Oh sure, the Intolerable Acts did lead to greater resolve and resistance among the colonies, and eventually to independence, but those rebels had the benefit of extraordinary leadership. Donald Sundquist, to be blunt, is no George Washington.

Then, with the excess zeal often found among top aides, Justin P. Wilson, Sundquist’s top aide, tops his boss. “We don’t need an arbitrary government promulgating intolerable acts for the economic protection of a New England that can no longer compete.”

What Mr. Wilson lacks in understanding history is exceeded only by his skewed vision of competition. Down in his neck of the woods, there’e a little thing called the Tennessee Valley Authority. The TVA was created by the federal government back in 1933, at the height of the Great Depression, to do two things: To control the raging rivers of Appalachia and to bring electric power to its impoverished rural regions.

The TVA accomplished those tasks decades ago, but this Congressional sacred cow lives on, grazing on massive taxpayer subsidies of some $1.2 billion a year. Little wonder that the average electric rate in Maine is nearly twice that enjoyed in Tennessee.

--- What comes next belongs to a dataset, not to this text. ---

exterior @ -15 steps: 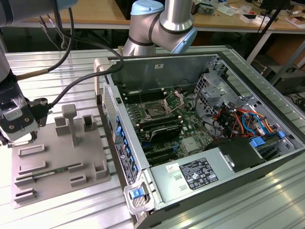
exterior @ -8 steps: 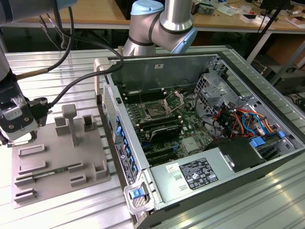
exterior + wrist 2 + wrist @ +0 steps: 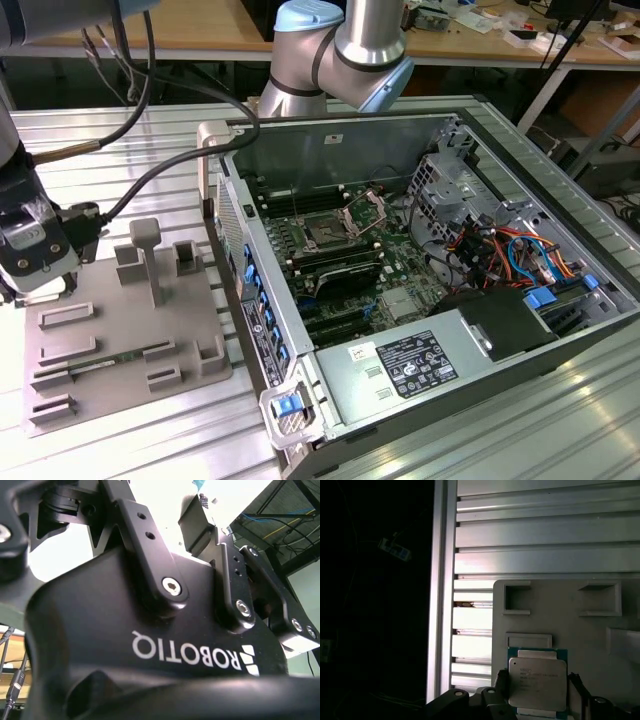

Imagine what $1.2 billion in free money would do for rates in Bangor, Boston or Brooklyn. Imagine the competition.

Gov. Sundquist and Aide Wilson also assert that the EPA rules would cost their state jobs, although they are at a loss to say what jobs and how many. There’s that data thing again.

So pity the poor New Englanders who have to inhale not only the poison coming from Tennessee’s power plants, but also the nonsense spewing from its governor’s office. Pity even more the poor Tennesseans who live right under the stacks.